--- What is needed ---
For this exercise, reproduce the entries below exactly, but only from the line containing "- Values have" through the line containing "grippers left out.", both included.

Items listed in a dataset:

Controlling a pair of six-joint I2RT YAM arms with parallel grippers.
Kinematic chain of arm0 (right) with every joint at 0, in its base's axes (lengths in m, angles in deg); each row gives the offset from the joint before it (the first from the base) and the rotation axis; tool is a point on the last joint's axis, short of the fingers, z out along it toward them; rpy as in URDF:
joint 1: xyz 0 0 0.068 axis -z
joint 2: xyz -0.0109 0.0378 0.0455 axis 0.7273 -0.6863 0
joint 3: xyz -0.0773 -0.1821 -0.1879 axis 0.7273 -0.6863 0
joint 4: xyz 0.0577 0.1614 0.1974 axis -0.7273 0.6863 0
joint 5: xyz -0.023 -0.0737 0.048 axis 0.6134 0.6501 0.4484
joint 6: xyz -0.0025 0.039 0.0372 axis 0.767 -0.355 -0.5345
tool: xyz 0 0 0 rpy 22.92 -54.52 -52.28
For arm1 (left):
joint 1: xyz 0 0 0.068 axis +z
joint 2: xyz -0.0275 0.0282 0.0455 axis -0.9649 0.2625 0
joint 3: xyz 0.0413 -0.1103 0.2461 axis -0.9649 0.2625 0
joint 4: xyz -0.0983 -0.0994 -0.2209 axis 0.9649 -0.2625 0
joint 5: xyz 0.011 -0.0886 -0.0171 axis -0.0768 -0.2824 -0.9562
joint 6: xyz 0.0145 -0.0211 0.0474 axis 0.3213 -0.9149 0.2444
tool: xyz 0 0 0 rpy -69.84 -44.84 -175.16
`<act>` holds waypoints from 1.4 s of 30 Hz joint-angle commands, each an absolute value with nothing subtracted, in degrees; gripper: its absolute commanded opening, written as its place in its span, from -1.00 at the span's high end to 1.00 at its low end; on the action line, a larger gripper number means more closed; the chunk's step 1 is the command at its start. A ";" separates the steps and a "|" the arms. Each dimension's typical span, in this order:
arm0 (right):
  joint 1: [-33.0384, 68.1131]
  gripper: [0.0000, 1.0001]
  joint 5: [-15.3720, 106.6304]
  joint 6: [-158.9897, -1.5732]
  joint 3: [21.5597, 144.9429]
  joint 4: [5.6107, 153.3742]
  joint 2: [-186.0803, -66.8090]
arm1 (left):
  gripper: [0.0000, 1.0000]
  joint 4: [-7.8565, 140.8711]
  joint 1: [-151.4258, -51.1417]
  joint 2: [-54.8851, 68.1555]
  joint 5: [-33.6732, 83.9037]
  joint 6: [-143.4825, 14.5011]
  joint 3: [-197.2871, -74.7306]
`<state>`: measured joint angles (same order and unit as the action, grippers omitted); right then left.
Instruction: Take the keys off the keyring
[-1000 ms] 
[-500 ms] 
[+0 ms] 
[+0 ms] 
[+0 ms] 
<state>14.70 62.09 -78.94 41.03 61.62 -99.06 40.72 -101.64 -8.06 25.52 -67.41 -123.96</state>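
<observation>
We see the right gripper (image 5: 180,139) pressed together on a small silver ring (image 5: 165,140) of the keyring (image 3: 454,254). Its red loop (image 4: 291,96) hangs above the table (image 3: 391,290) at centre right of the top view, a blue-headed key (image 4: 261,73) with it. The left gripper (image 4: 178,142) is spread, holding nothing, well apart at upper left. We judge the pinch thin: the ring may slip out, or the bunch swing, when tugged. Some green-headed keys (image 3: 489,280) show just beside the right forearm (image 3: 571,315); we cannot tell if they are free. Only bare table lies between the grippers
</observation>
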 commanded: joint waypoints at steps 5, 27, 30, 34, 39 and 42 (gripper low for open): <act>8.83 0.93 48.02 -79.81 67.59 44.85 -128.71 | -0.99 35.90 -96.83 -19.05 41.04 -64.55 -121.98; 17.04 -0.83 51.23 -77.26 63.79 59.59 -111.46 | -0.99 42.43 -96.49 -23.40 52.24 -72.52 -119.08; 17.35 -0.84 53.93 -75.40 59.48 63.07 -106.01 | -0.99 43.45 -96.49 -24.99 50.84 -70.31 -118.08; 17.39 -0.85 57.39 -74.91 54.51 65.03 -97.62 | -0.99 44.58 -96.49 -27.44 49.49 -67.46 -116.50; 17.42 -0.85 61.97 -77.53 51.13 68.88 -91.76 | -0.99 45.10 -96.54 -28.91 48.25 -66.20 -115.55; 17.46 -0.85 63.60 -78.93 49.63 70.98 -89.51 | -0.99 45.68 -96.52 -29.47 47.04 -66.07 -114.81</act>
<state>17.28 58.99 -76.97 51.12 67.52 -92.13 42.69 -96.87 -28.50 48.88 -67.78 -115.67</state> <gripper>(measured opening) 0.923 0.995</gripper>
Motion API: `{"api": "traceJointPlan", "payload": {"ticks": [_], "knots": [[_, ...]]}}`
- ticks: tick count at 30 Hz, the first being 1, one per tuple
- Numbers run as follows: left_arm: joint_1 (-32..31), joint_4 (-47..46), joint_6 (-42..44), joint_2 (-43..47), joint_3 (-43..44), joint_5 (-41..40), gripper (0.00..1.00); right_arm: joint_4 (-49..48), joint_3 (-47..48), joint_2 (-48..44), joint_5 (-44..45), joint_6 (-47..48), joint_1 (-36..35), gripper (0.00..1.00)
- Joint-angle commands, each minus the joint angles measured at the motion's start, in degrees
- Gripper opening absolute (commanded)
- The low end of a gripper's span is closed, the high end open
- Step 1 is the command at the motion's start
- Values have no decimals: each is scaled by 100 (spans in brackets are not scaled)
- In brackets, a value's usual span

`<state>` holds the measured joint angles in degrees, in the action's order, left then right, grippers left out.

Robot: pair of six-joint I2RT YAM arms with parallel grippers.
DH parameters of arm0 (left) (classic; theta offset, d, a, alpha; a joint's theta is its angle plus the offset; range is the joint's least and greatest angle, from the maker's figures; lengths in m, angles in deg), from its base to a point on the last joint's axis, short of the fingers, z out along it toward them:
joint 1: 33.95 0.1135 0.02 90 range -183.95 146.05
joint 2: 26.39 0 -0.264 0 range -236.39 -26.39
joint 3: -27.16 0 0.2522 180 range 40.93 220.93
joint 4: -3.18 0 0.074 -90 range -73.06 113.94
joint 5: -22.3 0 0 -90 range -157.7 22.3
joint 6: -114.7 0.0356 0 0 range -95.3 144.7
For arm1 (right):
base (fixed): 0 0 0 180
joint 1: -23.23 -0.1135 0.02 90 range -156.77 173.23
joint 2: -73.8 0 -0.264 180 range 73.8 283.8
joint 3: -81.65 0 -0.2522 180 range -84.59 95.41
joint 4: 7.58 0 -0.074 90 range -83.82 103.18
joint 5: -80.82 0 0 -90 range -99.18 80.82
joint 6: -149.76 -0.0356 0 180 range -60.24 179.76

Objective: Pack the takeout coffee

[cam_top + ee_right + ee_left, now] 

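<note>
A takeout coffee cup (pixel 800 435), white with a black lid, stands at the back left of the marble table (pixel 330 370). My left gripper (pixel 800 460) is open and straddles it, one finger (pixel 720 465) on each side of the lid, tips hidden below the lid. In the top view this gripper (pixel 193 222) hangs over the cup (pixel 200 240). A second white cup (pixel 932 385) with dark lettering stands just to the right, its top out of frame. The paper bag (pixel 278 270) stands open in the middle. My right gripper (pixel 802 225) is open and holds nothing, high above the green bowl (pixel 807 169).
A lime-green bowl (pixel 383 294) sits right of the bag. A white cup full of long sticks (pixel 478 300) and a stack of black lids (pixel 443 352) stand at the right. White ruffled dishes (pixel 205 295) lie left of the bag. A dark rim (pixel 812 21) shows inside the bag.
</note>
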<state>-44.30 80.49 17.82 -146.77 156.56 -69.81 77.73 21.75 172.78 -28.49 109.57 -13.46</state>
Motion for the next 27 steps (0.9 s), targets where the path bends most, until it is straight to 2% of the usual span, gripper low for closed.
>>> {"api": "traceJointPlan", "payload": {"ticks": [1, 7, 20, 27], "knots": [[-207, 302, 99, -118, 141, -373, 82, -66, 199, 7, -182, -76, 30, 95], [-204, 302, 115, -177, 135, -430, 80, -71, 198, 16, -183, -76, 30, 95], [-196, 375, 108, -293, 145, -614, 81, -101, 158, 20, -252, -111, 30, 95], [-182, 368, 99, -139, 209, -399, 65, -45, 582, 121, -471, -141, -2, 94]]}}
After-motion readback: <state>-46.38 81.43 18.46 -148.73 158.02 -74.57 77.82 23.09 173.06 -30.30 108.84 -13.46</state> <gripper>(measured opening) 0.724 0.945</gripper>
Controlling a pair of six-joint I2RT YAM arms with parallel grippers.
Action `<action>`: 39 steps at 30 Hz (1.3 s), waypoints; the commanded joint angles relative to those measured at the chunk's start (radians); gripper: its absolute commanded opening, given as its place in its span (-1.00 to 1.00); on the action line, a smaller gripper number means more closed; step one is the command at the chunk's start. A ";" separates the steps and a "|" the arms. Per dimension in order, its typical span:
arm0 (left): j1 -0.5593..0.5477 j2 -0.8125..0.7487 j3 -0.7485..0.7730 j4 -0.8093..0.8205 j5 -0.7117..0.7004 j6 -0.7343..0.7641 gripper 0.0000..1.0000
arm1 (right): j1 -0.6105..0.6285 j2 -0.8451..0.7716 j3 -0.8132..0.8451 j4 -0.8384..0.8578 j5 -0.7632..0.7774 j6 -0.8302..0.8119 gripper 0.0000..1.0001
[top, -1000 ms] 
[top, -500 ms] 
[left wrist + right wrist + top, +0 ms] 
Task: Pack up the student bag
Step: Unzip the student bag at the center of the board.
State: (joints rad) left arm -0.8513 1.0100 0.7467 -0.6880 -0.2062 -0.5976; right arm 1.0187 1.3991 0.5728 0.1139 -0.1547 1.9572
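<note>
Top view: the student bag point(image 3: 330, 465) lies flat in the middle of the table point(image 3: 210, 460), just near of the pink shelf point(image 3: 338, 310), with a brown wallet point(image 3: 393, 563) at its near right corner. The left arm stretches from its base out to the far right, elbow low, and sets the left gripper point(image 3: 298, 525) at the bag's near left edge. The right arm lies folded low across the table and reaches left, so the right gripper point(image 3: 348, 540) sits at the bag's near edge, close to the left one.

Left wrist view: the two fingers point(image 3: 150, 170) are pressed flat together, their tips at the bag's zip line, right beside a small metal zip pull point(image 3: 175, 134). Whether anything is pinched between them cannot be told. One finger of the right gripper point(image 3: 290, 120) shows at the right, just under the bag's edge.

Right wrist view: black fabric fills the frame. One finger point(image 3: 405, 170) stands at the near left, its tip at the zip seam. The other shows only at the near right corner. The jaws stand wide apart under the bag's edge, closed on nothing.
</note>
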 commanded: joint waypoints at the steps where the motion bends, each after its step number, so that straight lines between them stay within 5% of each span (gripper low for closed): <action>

--- Worked solution ---
- Values have no decimals: each is scaled by 100 (spans in brackets are not scaled)
- In brackets, a value's usual span

`<state>` holds the measured joint angles in degrees, in the action's order, left then right, grippers left out.

Nothing more remains to be done for this exercise.